Tego dnia kwitnące krzewy były oblegane przez pszczoły. Wykonałem sporo zdjęć tych pracowitych owadów i nie miałem śmiałości wyrzucić większej ich części.
Teraz widzimy pszczoły z boku i od strony grzbietu.
I ostatnie cztery zdjęcia.
A teraz mamy kłokoczkę południową - Staphyllea pinnata. Krzew zlewa się z tłem, ale wątpliwości wyjaśnia zbliżenie owocu.
Teraz jesteśmy u schyłku ery paleozoicznej, czyli w wulkanizmie krakowskim. Tutaj między innymi znajdowała się skała zwana melafirem migdałowcem. Skała obróciła się w czerwone błoto. Minerały z kawern zostały wypreparowane. Oto kilka ich zbliżeń. To mogą być kalcyty lub kwarce.

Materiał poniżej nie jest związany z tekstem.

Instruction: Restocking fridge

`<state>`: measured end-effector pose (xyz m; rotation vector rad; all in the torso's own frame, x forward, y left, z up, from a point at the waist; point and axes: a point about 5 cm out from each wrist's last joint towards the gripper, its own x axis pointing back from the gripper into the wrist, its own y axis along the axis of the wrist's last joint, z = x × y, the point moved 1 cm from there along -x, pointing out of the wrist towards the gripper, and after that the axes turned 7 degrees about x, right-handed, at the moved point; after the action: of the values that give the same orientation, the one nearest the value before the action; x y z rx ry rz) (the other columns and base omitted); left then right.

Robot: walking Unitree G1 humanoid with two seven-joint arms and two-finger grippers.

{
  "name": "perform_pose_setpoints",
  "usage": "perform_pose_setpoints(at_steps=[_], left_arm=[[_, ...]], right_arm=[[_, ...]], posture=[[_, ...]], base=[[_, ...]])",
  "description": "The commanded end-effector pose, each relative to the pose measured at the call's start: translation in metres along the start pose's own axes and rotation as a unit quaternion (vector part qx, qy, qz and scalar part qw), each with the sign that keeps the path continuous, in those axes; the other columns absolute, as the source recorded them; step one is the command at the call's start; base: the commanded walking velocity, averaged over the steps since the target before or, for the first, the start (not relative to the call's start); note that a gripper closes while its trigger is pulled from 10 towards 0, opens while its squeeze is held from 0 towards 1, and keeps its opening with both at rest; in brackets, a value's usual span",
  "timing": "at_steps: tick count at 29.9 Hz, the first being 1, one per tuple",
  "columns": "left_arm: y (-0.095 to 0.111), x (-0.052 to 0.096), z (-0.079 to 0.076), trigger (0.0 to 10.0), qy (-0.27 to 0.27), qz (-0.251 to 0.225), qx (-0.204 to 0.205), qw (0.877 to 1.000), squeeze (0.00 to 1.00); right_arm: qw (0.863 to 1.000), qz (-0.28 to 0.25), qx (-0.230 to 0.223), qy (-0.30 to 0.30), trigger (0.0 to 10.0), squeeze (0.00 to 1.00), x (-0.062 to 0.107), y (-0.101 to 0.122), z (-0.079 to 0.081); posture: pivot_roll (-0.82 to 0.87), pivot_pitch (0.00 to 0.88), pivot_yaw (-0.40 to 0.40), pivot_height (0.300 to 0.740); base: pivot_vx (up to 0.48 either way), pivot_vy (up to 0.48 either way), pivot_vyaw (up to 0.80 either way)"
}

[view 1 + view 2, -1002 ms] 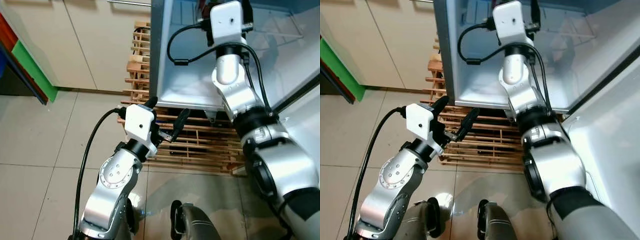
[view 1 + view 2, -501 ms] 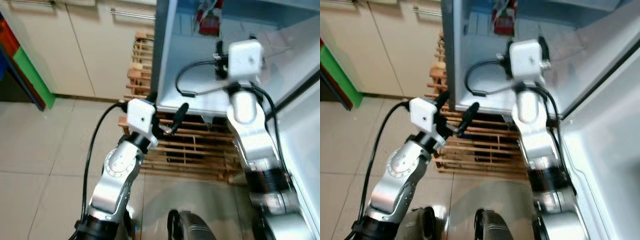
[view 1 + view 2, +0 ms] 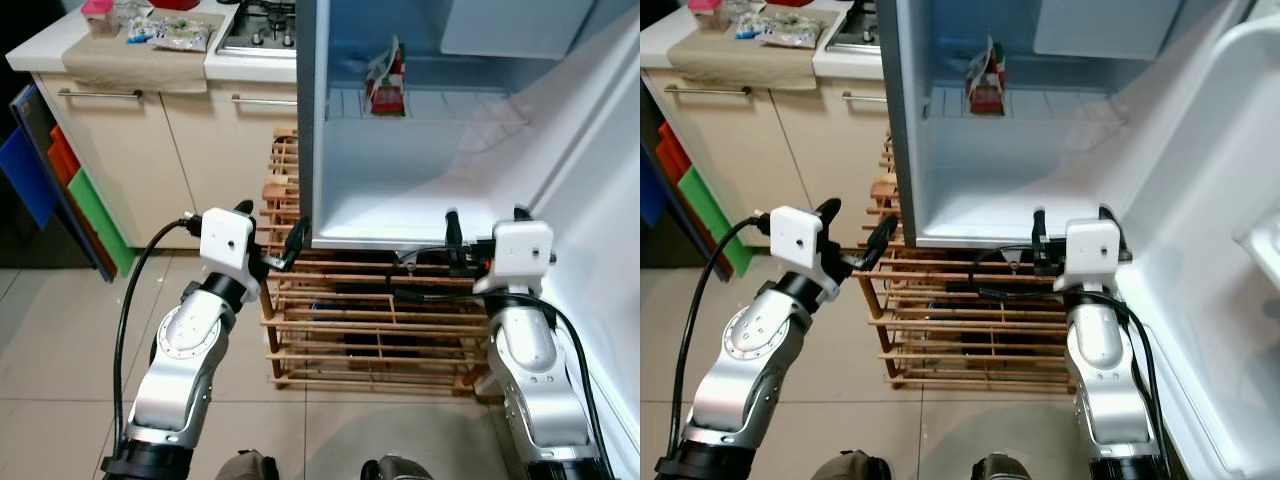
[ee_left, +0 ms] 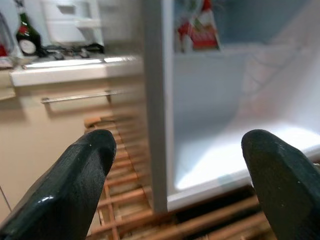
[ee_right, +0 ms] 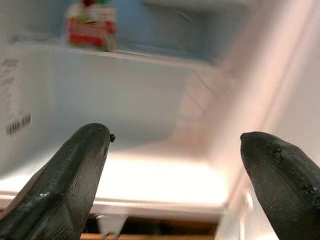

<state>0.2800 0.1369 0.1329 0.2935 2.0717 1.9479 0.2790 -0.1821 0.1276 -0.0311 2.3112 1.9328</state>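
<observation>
Both my pincers gape empty, left pincer (image 3: 268, 235) and right pincer (image 3: 482, 235), level with the fridge (image 3: 400, 190) floor. Red packet (image 3: 386, 85) stands upright on the wire shelf (image 3: 450, 105), above and beyond; right pincer nearer.

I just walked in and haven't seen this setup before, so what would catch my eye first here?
The open fridge, bright and nearly bare, with one red packet on its upper shelf. Both robot arms are raised before it, the left gripper open by the fridge's left edge and the right gripper open at its bottom lip. Below the fridge stands a wooden slatted rack.
</observation>
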Motion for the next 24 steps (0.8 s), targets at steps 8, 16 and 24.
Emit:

Zerkamy teraz w kierunku budynku.
Chodnik jest pokryty opadłymi płatkami kasztanowca czerwonego - Aesculus x carnea.
W tej okolicy trzymamy pniak czarnego dębu zwanego Mieszko I. To na okoliczność, że jest to pozostałość po drzewie, które zostało ścięte toporami w 960 roku naszej ery.
Na jego powierzchni podlegającej korozji biologicznej rozwijają się trawy, chrobotki - Cladonia o kieliszkowatych podecjach oraz siewki drzew. Tutaj jest to klon pospolity - Acer platanoides.
Potem skupiłem się na kwiatach pod ścianą budynku. Oto barwinek większy - Vinca major. To zdjęcie opublikowałem już w społeczności Single Flower w google+.
W tej społeczności zaakceptowano także zdjęcie kwiatostanu koniczyny drobnogłówkowej - Trifolium dubium.
Fotoreportaż kończę serią zdjęć kwiatów jaskra rozłogowego - Ranunculus repens. Jedno z tych zdjęć także znajdziecie w tamtej społeczności.
RE: Minerały z kawern zostały wypreparowane. ............................................................................. - niestety ale pól w okolicy Rudna już nikt nie próbuje nawet orać, a 'drzewiej bywało', że co wiosnę nowe rzeczy można było znalezć (choć niekiedy trzeba było wiać przed rolnikiem ile sił w nogach)...
(wypowiedź edytowana przez Krzynianek 23.czerwca.2015)
Te to akurat pochodzą z wąwozu Simota z Regulic, ale stanowisko także jest trudno dostępne. W Rudnie za to z byłych pól gonią zawodowcy, którzy mają tam swoje mini kopalnie agatów, ametystów i spółki.